El carabinero cruza el antejardín de la casa y golpea violentamente la puerta. Pudo haber usado el timbre, pero no lo hace. Está seguro que su conducta firme —que es como el efectivo policial entiende la autoridad— está justificada por la orden de embargo en manos del receptor judicial que le acompaña. Lo único que en ese momento tiene en su cabeza es la sospecha de que no le quieren abrir y que, para amedrentar a los moradores y darse valor frente al resto de la patrulla, debe exhibir el napoleón, una herramienta empleada para cortar chapas, cadenas y candados, que lleva consigo.
Todo es un absurdo. Más bien, un elocuente acto de abuso e inseguridad jurídica. Porque la persona a quien buscan embargar, antigua arrendataria del inmueble, hace unos tres años que no vive ahí, como los nuevos inquilinos se lo hicieron ver a cuanto receptor se acercó a preguntar por la hasta ahora fugitiva deudora de millonarios créditos de consumo. También se lo habían dicho a este último que, en contra de lo afirmado por otros colegas suyos, tomó sin escrúpulo alguno el riesgoso atajo de falsear los testimonios y precipitar así el embargo de bienes propiedad de terceros. Por esto, hoy pesa sobre él un recurso de queja ante la Corte y, para demostrar que son quienes son y alzar el embargo, las víctimas han interpuesto lo que se conoce como una tercería de posesión.
Esta es la realidad del día a día. Ciudadanos inermes y desprotegidos frente a los abusos perpetrados por funcionarios policiales. Una conducta que va más allá de la transgresión de los protocolos, la pérdida del buen criterio o la falta de experiencia. Un comportamiento que revela signos psicopatológicos evidentes, en los que no se advierten diferencias entre la agresividad mostrada por la Policía y la violencia desplegada por los autores de portonazos.
¡Basta ya de poner siempre en tela de juicio a los carabineros! Dice su general director, Bruno Villalobos. No, general, replica una parte informada del país. Basta de seguir haciendo la vista gorda frente a los excesos de sus subordinados. Basta de seguir presumiendo la culpabilidad en vez de la inocencia de los ciudadanos.
Porque son estos peligros para la seguridad de las personas los que se esconden en la agenda corta anti-delincuencia. Son sus visos de inconstitucionalidad, por reñida con las garantías y derechos de las personas, los que exhortan a la magistratura a rechazarla.
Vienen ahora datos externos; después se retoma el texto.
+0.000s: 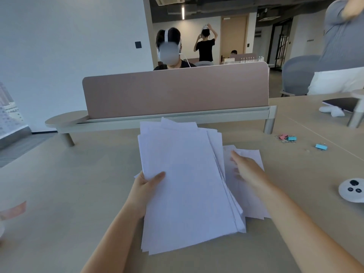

La agenda corta nivela hacia abajo. Para perseguir el delito, convierte a la sociedad en cárcel y a todo el mundo en sospechoso de delito. Otorga a Carabineros poderes que, hoy por hoy, no tiene, y que en el futuro serán usados en forma prejuiciosa, arbitraria y abusiva contra las personas.
Mañana estos mismos carabineros prescindirán de autorización judicial para ingresar a las casas; les bastará argumentar que en la residencia se estaba destruyendo evidencia. Y no tendrán problemas para demostrarlo, como no los tuvo el receptor deshonesto al sostener que quien habitaba el domicilio era la deudora que a él le interesaba domiciliar allí, y no sus genuinos moradores.
Mañana estos mismos carabineros podrán examinar el automóvil, los equipajes y las vestimentas de cualquier ciudadano, sin necesidad de probar la existencia de indicios de valor para determinada investigación. Porque en la ley corta los funcionarios se constituyen en ministros de fe de sí mismos. El receptor de marras, al menos portaba un documento que le facultaba para registrar el hogar de las víctimas, ponerle precio a las especies de valor y proceder a su embargo.
Mañana estos mismos carabineros podrán cruzar el antejardín de cualquier casa, forzar la chapa de su puerta de calle o echarla abajo, sin que sus moradores puedan hacer nada en contra del acto de fuerza, porque resistir al funcionario policial será considerado como un atentado a la autoridad, como una conducta violenta.